Entering edit mode
6.9 years ago
mmh7272
▴
60
Hi fellow happy new year i am a student who just have studied bioinfomatics. so i have problem. i use Gapit tool pupose of GWAS. i have phenotype data.txt and snp.hp file so i use gapit tool this is script when i use in R
===================================================
library('MASS')
library(multtest)
library(genetics)
library(gplots)
library(compiler)
library("scatterplot3d")
myY <- read.table("/home/mmh7272/cp/t18/sand1.txt", head=T)

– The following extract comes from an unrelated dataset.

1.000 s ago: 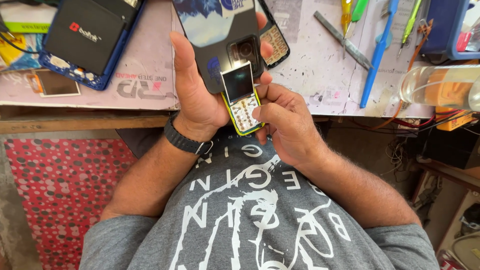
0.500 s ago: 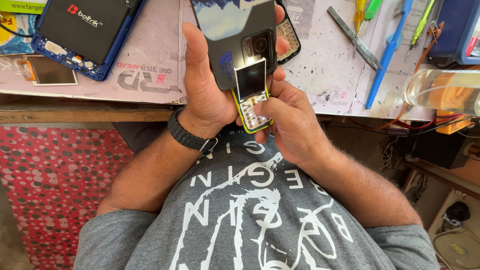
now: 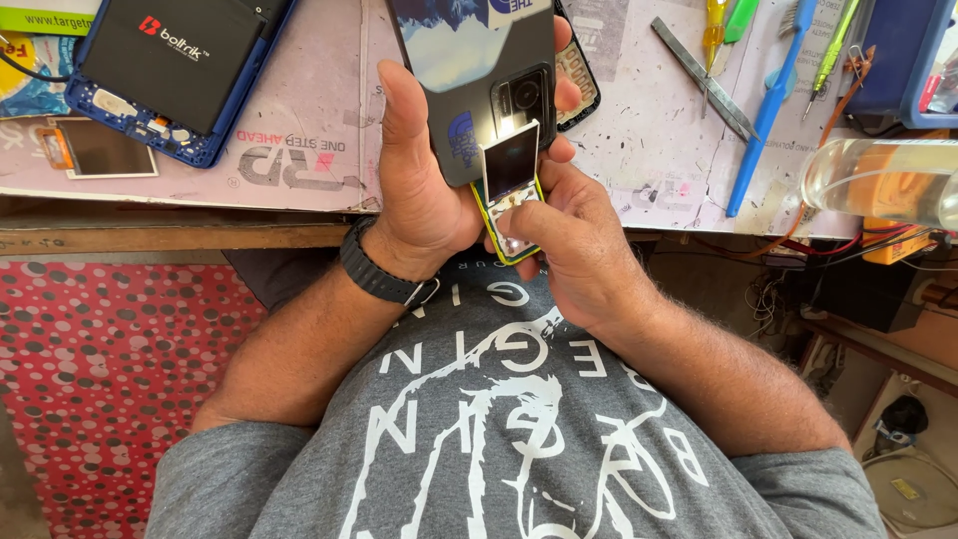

source("/home/mmh7272/gapit/gapit.txt")
source("/home/mmh7272/gapit/gapit_functions_MLM.txt")
myG <- read.table("/home/mmh7272/cp/292.snp.out.hp", head=F)
myG <-myG[,c(1:11,12,13,14,15,16,17,18,19,20,21,22,23,24,25,26,27,28,29,30,31,32,33,34,35,36,37,38,39,40,41,42,43,44,45,46,47,48,49,50,51,52,53,54,55,56,57,58,59,60,61,62,63,64,65,66,67,68,69,70,71,72,73,74,75,76,77,78,79,80,81,82,83,84,85,86,87,88,89,90,91,92,93,94,95,96,97,98,99,100,101,102,103,104,105,106,107,108,109,110,111,112,113,114,115,116,117,118,119,120,121,122,123,124,125,126,127,128,129,130,131,132,133,134,135,136,137,138,139,140,141,142,143,144,145,146,147,148,149,150,151,152,153,154,155,156,157,158,159,160,161,162,163,164,165,166,167,168,169,170,171,172,173,174,175,176,177,178,179,180,181,182,183,184,185,186,187,188,189,190,191,192,193,194,195,196,197,198,199,200,201,202,203,204,205,206,207,208,209,210,211,212,213,214,215,216,217,218,219,220,221,222,223,224,225,226,227,228,229,230,231,232,233,234,235,236,237,238,239,240,241,242,243,244,245,246,247,248,249,250,251,252,253,254,255,256,257,258,259,260,261,262,263,264,265,266,267,268,269,270,271,272,273,274,275,276,277,278,279,280,281,282,283,284,285,286,287,288,289,290,291,292,293,294,295,296,297,298,299,300,301,302,303)]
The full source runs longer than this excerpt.